■ WORK TASK
Output only the lines below that start at the line containing "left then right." and end at the line containing "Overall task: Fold", with both ends kept.
━━━━━ GIVEN INFORMATION
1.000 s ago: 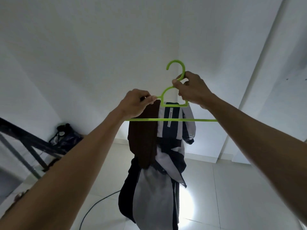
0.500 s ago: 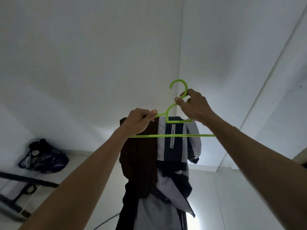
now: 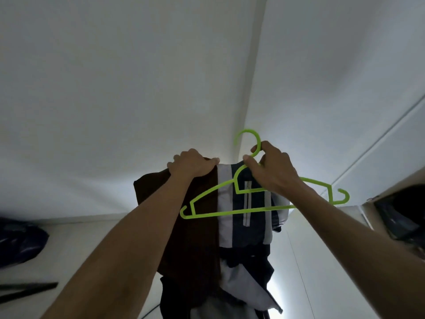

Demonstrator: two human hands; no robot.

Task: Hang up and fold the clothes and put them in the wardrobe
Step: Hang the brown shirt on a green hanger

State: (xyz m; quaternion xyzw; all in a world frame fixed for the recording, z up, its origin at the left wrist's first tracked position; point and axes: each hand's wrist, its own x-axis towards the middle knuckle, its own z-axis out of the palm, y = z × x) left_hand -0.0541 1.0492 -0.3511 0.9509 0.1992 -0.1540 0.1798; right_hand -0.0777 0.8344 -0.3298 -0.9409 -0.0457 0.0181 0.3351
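In the head view, a lime-green plastic hanger [image 3: 259, 196] is held up in front of white walls, tilted so that its left end sits lower than its right. The right hand [image 3: 272, 171] is curled round the neck of the hanger just below the hook, with the thumb and forefinger pinched on the green stem and the hook arching up past the fingertips [image 3: 254, 148]. The left hand [image 3: 192, 165] is closed over the top edge of the clothes, its fingers folded down on the fabric at the upper end of a dark brown garment [image 3: 184, 238]; the hanger is not touched by this hand. Just to the right of those fingers, between the two hands, a navy and pale grey jacket [image 3: 248, 229] is seen hanging behind the hanger's bars, with a zip running down its middle. Both garments drop well below the hands toward the floor. Far to the left of the left hand a dark bag [image 3: 20, 245] lies on the floor, and a dark bar [image 3: 27, 290] is seen below it. Beyond the right wrist, a dark object sits in an opening at the frame's edge; what it is cannot be told.
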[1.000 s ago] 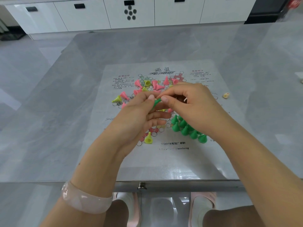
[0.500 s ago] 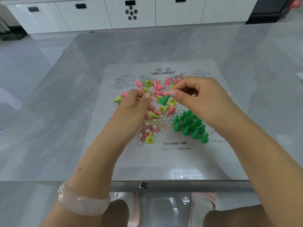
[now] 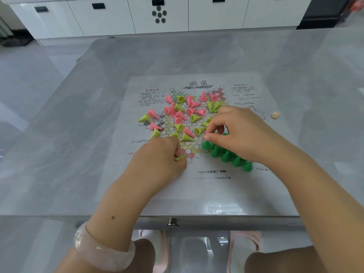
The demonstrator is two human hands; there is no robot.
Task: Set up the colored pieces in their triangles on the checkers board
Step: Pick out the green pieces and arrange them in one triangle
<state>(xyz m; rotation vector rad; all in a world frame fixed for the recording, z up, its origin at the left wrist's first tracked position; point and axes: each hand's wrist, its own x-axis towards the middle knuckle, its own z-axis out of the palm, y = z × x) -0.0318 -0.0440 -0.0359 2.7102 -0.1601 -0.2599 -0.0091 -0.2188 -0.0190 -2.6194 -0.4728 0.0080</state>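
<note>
Grey worktop (image 3: 59, 154), white cabinets (image 3: 216, 12) behind: one printed checkers board (image 3: 197, 174) laid flat, green pieces (image 3: 226, 154) standing packed in its near-right triangle, pink pieces (image 3: 194, 111) and yellow pieces (image 3: 199, 130) strewn, mostly toppled, across the middle and far side. Left hand (image 3: 163, 158) curled, fingers pinching one yellow piece (image 3: 180, 157) at the near triangle; right hand (image 3: 236, 133) over the green cluster, thumb and forefinger nipped together, contents hidden. Small pale object (image 3: 275, 114) on the board's right margin.
</note>
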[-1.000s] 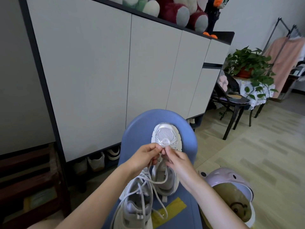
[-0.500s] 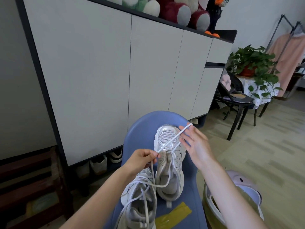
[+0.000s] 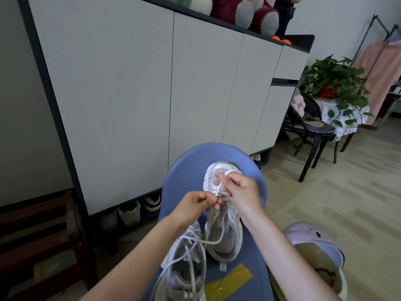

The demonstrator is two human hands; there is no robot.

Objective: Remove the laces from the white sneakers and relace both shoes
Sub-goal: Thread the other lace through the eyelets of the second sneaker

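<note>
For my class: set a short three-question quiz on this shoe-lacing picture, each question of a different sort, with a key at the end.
1. True or false: both white sneakers stand on the blue chair.
2. Which hand has lace looped round a finger? A) left hand B) right hand C) neither
3. Fill in: the strip of tape on the seat is ____ in colour.

Key
1. True: the far sneaker and the near sneaker both rest on it.
2. B; the left hand pinches the white lace near the eyelets.
3. Yellow.
</note>
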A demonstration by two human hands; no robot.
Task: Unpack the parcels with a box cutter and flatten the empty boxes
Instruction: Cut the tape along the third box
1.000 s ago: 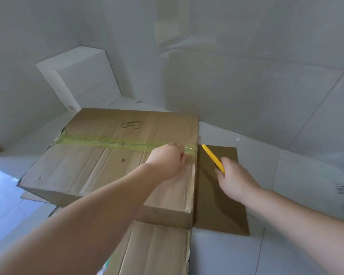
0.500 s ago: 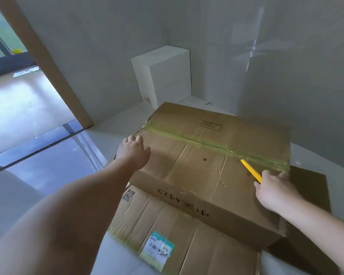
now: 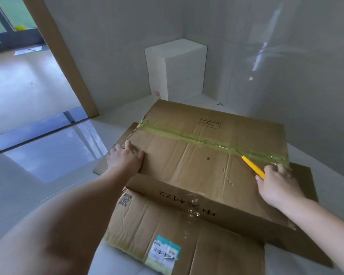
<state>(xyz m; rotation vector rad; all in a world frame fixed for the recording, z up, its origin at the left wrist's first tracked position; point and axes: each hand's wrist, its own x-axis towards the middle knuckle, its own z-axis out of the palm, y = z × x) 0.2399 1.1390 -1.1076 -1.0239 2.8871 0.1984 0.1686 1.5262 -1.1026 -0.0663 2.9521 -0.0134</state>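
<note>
A large brown cardboard box [image 3: 197,165] lies flat on the floor, its top seam sealed with a yellow-green tape strip [image 3: 187,136]. My right hand [image 3: 278,185] grips a yellow box cutter [image 3: 252,165] at the box's right end, with the blade tip touching the tape. My left hand [image 3: 125,158] rests on the box's top near its left edge, fingers spread and laid flat on the cardboard.
Flattened cardboard [image 3: 177,231] with a shipping label [image 3: 164,253] lies under and in front of the box. A white box [image 3: 177,68] stands in the far corner. A wooden door frame [image 3: 68,62] and doorway are at the left. Walls close in behind and right.
My left hand went from the tape's right end to the box's left edge. My right hand brought the cutter onto the tape and slid it slightly leftward. The view swung left.
</note>
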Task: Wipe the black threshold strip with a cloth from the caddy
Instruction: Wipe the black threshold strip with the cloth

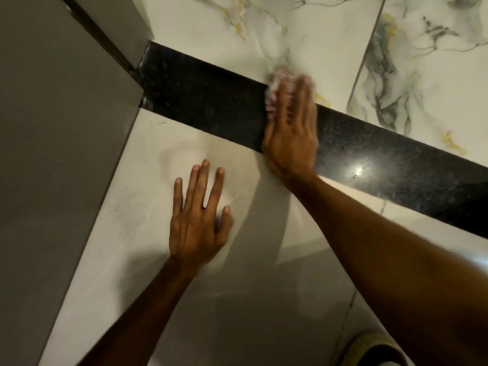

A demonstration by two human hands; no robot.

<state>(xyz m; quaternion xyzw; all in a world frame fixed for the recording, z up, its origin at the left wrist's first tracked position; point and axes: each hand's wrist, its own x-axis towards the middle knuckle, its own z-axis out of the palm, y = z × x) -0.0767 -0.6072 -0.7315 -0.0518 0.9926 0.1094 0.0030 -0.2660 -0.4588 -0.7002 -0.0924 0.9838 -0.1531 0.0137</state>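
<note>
Right hand (290,133) presses flat on cloth (274,88) atop black strip (206,101); left hand (198,220) splayed on tile.

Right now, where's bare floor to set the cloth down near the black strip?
Bare pale tile lies between the left hand and the grey wall, and more marble tile beyond the black threshold strip. It is crowded where the right hand presses the cloth on the strip.

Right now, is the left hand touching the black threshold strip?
Apart. The head view shows the left hand flat on the pale floor tile, with bare tile between its fingertips and the black threshold strip.
</note>
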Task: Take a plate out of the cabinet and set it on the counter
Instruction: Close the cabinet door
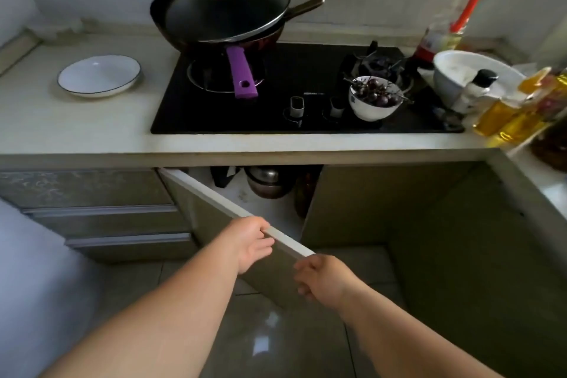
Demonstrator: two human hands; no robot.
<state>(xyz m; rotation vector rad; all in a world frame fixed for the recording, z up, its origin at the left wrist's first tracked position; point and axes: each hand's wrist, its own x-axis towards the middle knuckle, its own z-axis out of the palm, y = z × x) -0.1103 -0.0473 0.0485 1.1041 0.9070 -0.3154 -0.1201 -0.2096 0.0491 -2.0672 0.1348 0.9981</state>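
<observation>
plate [98, 75] already on desk [76, 126], left of stove [276, 95]. cabinet door [233, 209] below stove ajar; left hand [250, 244] curled on its top edge, right hand [322, 279] loosely curled, empty. judged: only closing door left.

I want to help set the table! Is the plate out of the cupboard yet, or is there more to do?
Looks done: a white plate already sits on the counter, left of the stove. In hand: the left hand grips the top edge of the open cabinet door, and the right hand is at its corner. Left: probably just shutting that door, though I can't tell which way it is swinging.
</observation>
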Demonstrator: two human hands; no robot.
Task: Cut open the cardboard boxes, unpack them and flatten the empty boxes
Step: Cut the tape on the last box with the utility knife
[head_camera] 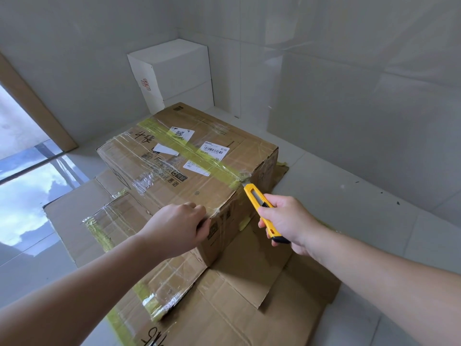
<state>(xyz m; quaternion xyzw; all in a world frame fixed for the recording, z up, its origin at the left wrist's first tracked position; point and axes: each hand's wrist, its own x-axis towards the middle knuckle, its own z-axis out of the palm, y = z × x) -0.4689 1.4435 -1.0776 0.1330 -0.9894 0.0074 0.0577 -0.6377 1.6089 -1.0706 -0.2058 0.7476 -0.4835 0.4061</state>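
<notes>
A sealed brown cardboard box (174, 168) with shipping labels stands on the floor, a strip of yellow-green tape (199, 153) running along its top seam. My left hand (179, 228) grips the box's near top corner, fingers curled over the edge. My right hand (287, 221) holds a yellow utility knife (259, 203). The knife's tip points at the near end of the tape, at the box's top edge. The blade itself is too small to make out.
Flattened cardboard sheets (237, 308) with tape scraps lie under and in front of the box. A white box (172, 73) stands in the far corner against tiled walls. A glossy floor and a doorway (22, 151) lie to the left.
</notes>
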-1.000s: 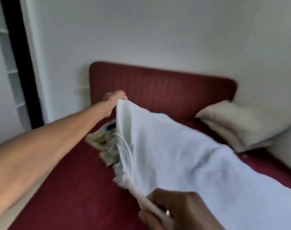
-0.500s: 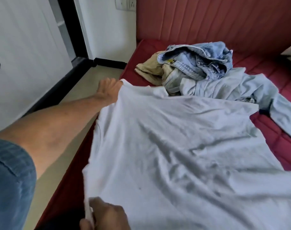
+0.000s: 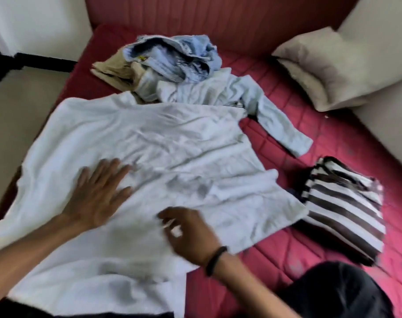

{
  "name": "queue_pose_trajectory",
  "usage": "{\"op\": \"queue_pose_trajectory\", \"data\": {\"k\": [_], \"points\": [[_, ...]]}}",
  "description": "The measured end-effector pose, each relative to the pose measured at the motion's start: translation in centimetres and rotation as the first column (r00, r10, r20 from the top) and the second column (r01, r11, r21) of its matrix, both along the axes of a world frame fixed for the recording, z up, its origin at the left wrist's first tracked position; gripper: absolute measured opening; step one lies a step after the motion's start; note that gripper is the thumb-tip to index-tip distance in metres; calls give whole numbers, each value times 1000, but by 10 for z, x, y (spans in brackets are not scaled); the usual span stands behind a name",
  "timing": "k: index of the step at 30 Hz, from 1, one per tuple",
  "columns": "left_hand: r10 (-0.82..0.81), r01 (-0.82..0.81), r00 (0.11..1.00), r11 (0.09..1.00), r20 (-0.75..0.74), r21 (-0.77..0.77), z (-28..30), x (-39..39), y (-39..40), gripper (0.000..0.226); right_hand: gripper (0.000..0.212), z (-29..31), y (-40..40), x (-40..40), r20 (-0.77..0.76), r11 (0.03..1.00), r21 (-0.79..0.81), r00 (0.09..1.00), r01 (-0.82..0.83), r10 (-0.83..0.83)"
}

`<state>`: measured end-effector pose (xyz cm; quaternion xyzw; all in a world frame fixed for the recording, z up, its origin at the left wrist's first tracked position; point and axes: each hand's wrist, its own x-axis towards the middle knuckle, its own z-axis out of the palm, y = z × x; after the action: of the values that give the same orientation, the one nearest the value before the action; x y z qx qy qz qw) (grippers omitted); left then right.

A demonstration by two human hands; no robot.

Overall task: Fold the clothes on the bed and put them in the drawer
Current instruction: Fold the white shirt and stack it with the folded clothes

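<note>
White shirt (image 3: 149, 143) lay spread flat on the red bed (image 3: 310, 138), wrinkled across the middle, its near hem hanging toward the person and one edge reaching the bed's left side. Pale cloth, thin, creases running crosswise.

Left hand (image 3: 97, 193) pressed palm-down on the white shirt, left of its centre. Fingers (image 3: 113, 171) straight and spread wide, flat against the cloth, grasping nothing.

Right hand (image 3: 191, 232) hovered just above the white shirt's near part, right of the left hand. Its fingers (image 3: 170, 220) were loosely bent and blurred; they appeared released, with nothing held, though whether the tips touched the cloth I could not tell. One dark band (image 3: 215, 260) circled that wrist.

Beyond the white shirt, toward the headboard (image 3: 218, 17): one heap of unfolded clothes. In it, one denim piece (image 3: 179, 56) on top, one tan garment (image 3: 113, 71) on the heap's left, one light blue long-sleeved top (image 3: 252, 95) trailing a sleeve out to the right of the white shirt. The white shirt's far edge touched this heap.

Right of the white shirt, touching its right sleeve edge: one black-and-white striped garment (image 3: 342, 207), folded into a block.

One beige pillow (image 3: 328, 67) sat far right of the white shirt, against the wall.

Count: five garments, one pillow, two hands.
</note>
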<state>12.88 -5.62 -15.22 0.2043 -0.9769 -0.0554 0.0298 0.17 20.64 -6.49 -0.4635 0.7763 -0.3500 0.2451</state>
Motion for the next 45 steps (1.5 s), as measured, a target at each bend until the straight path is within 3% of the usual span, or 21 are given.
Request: {"op": "queue_pose_trajectory", "data": {"k": [1,2,3,5,6,9,12,15,17,21,25,28,31,34,36,38,40,41,45], "points": [[31,-31,998,999,46,12,3,13,7,88,44,3,37,-37,-194,995,84,980,55,-38],[80,-86,991,995,104,54,6,26,11,96,54,6,65,-69,-385,959,273,923,81,31],[138,-156,978,982,154,111,11,36,15,106,59,2,89,-98,-507,841,509,854,183,121],[174,-238,938,952,300,193,27,52,30,120,58,2,130,-136,-583,606,726,759,326,290],[118,-224,907,948,404,226,41,59,41,119,57,6,146,-148,-579,572,753,742,327,338],[-105,-137,787,931,608,337,83,80,71,122,51,6,168,-172,-637,683,682,671,262,379],[-144,-89,786,936,602,341,99,105,83,120,38,10,160,-171,-689,749,619,620,235,375],[-93,-50,862,963,499,266,97,127,85,65,37,9,166,-165,-619,641,717,674,274,404],[-8,-120,869,967,494,226,100,138,88,44,39,9,172,-164,-564,574,769,720,281,404],[86,-209,773,970,629,123,107,134,98,48,47,14,166,-161,-524,519,804,759,291,387],[154,-227,690,974,707,10,127,128,95,32,58,9,153,-150,-396,361,903,782,234,482],[197,-263,636,964,746,-30,124,135,88,30,65,-6,151,-148,-344,300,929,808,217,479],[186,-303,613,953,768,11,105,162,83,34,56,-21,153,-145,-404,449,865,841,223,361],[179,-353,705,927,686,122,110,174,77,30,32,-25,159,-164,-493,593,756,837,277,237],[181,-366,796,904,578,221,119,169,67,25,17,-40,165,-203,-617,678,634,772,373,153],[201,-372,865,872,459,319,126,165,55,21,15,-26,168,-217,-668,713,490,742,502,-64],[266,-386,905,841,331,379,124,165,39,21,13,-7,163,-215,-684,736,383,707,558,-180],[315,-400,912,825,261,400,120,167,30,20,14,8,153,-208,-688,730,351,691,587,-224],[470,-404,882,781,-21,477,106,163,13,23,11,-36,139,-268,-654,784,259,699,564,-287]]}}
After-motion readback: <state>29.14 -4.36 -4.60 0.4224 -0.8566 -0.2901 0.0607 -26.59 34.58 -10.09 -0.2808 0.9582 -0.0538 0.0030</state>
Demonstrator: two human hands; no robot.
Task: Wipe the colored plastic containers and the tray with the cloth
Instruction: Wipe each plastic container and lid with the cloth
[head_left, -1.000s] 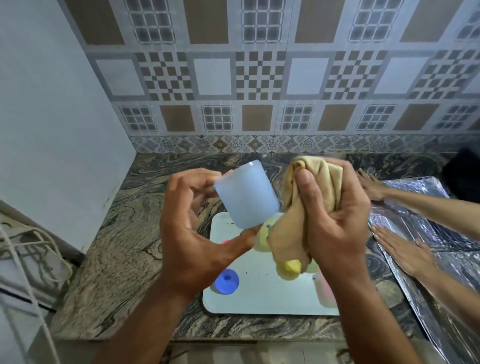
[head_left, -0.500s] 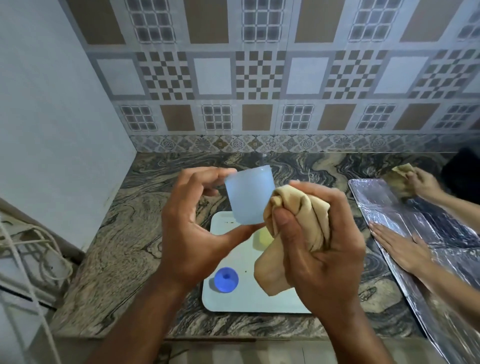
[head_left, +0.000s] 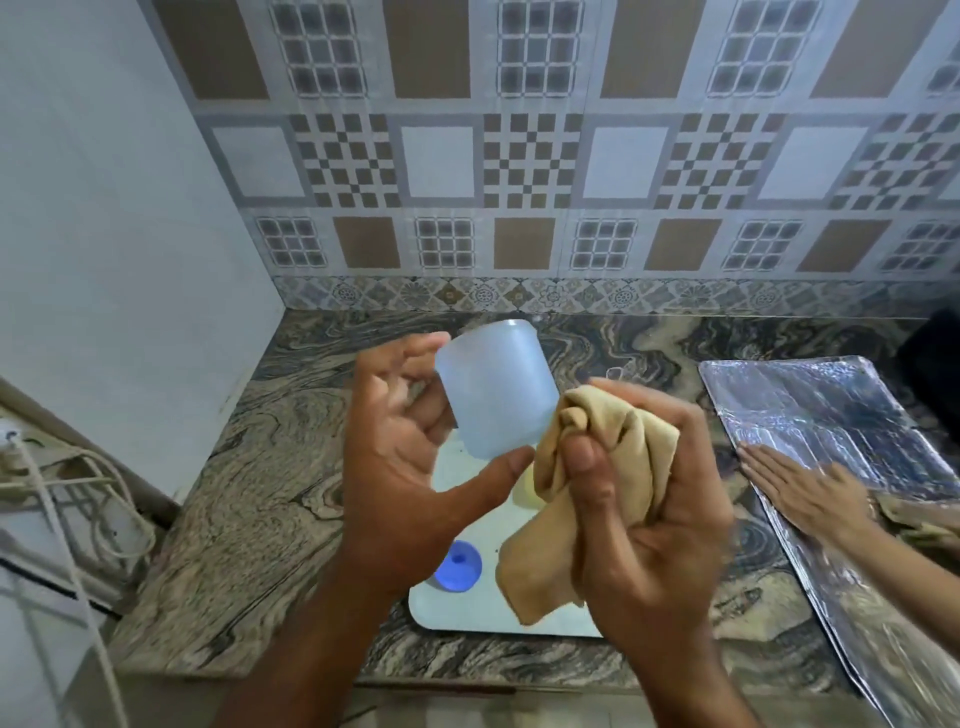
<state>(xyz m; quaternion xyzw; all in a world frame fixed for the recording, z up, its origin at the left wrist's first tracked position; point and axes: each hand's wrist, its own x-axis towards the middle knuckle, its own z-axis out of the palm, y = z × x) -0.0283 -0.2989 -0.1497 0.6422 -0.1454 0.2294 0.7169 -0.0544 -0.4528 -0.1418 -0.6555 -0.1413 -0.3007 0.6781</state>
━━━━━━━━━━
■ PROBLEM SOLUTION
`<state>`: measured end-effector pose (xyz cm; quaternion xyzw; all in a world frame fixed for the recording, z up, its origin at the left wrist's first tracked position; point and axes: each hand's wrist, its own x-axis towards the middle knuckle, its own z-axis out of the palm, y = z × x; after the action: of the values that give the same orientation, the one nearest the value before the action; x y z qx qy qz qw) (grippers omitted); left then right.

A demonstration by two human hands; no robot.

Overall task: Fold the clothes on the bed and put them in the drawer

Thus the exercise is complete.